As my aptitude told me after unexpected reboot, use:

sudo dpkg --configure -a

And as man dpkg explains:

If -a or --pending is given instead of package, all unpacked but unconfigured packages are configured.


Installing/Updating is an atomic operation. Either it completes, or it doesn't. If the update breaks/stops then it rollbacks to the last point before update began. Because the headers (files that contain data of packages, and where to fetch them from) The packages however, begin downloading from the point that your connection broke off. Just a word of advice, dont interrupt an install, chances are that it will make the system unusable.
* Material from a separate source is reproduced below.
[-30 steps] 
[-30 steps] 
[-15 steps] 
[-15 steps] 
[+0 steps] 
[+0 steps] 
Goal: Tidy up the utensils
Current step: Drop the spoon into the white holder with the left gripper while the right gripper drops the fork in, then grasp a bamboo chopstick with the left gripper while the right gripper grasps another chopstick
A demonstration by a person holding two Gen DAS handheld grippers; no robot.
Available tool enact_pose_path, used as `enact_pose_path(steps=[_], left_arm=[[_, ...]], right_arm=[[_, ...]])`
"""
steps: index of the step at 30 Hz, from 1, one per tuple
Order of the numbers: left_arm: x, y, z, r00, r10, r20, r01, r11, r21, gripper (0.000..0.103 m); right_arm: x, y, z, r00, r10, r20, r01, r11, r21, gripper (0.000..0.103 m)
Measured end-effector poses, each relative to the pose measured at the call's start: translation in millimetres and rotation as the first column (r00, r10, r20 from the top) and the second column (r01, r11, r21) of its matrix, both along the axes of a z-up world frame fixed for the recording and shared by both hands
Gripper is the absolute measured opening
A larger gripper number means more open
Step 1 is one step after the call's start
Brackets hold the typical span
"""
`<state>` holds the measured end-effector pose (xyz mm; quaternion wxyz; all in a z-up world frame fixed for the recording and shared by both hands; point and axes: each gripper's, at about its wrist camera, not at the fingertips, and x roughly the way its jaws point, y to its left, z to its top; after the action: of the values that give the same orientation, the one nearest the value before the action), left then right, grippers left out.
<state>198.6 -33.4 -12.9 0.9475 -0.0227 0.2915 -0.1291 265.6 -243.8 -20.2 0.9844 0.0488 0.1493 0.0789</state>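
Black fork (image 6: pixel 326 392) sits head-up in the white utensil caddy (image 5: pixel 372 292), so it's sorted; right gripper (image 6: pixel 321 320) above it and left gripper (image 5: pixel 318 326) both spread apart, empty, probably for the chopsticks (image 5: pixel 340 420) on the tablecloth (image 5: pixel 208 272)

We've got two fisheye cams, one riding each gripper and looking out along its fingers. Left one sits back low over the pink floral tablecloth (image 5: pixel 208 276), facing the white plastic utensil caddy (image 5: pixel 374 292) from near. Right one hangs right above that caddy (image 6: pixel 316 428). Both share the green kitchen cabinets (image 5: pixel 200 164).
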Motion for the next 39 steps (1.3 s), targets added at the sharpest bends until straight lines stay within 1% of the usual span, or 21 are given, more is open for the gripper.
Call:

I dont like terminal. Neither know whether it is possible using terminal or not. But there is a bad way of doing what you have asked. For this you need "Synaptic Package Manager". If you don’t have this then first install it. Now if you have it then, open it; Click on "Mark All Upgrades". This will bring up all the upgradable (updatable) packages. Now start downloading packages until your connection is lost. If the connection is lost, Synaptic will complain about it and stop upgrading. No worries, close synaptic package manager. (Do not open Software centre or use apt-get through command line until up-gradation is finished.)

Now after reconnecting, start synaptic again. And again click on "Mark all Upgrades" and start updating. This time you will see, only those packages which were failed to download, are getting downloaded and others are skipped.

This is not a good solution, but it works. If synaptic or software center complain about some kind of "Lock" then go to /var/cache/apt/archives and delete the "lock" file and you will be good to go :)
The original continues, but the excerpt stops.